• [Task goal] An exact restatement of the entire listing is needed, excluding all images.

• [Supplied material]
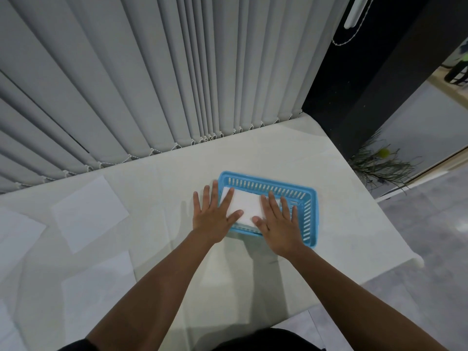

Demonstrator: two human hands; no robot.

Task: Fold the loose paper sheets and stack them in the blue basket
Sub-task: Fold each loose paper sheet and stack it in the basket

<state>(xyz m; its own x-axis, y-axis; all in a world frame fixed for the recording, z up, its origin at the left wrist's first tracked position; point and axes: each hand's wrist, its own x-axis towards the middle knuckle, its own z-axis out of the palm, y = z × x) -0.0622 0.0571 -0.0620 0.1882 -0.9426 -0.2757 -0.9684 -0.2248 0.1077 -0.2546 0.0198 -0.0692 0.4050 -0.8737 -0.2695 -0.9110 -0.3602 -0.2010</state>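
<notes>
A blue slotted basket [307, 198] lies on the white table, right of centre. Inside it rests a folded white paper [249, 205]. My left hand [212, 217] lies flat with fingers spread over the paper's left end and the basket's left rim. My right hand [278, 221] presses flat on the paper's right end, fingers apart. Neither hand grips anything. Loose unfolded sheets lie at the left: one [88, 214] further back, one [98, 295] nearer me, one [17, 236] at the left edge.
The white-covered table [278, 153] ends at the right [395, 236], with grey floor beyond. Grey vertical blinds [152, 84] hang along the far edge. A dark panel and a plant [379, 165] stand at the back right.
</notes>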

• [Result]
Demonstrator: two human hands; no robot.

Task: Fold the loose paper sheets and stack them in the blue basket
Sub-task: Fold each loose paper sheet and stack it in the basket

<state>(xyz m; its own x-axis, y-axis; all in a world frame fixed for the recording, z up, its origin at the left wrist's first tracked position; point and axes: each hand's wrist, its own x-axis towards the middle knuckle, its own z-axis out of the palm, y = z × x) -0.0622 0.0571 -0.0620 0.1882 -0.9426 -0.2757 -0.9684 -0.2248 0.1077 -0.2546 0.0198 -0.0692 0.4050 -0.8737 -0.2695 -0.9110 -0.3602 -0.2010</state>
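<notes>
A blue slotted basket [307, 198] lies on the white table, right of centre. Inside it rests a folded white paper [249, 205]. My left hand [212, 217] lies flat with fingers spread over the paper's left end and the basket's left rim. My right hand [278, 221] presses flat on the paper's right end, fingers apart. Neither hand grips anything. Loose unfolded sheets lie at the left: one [88, 214] further back, one [98, 295] nearer me, one [17, 236] at the left edge.
The white-covered table [278, 153] ends at the right [395, 236], with grey floor beyond. Grey vertical blinds [152, 84] hang along the far edge. A dark panel and a plant [379, 165] stand at the back right.
</notes>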

Nothing else belongs to this exercise.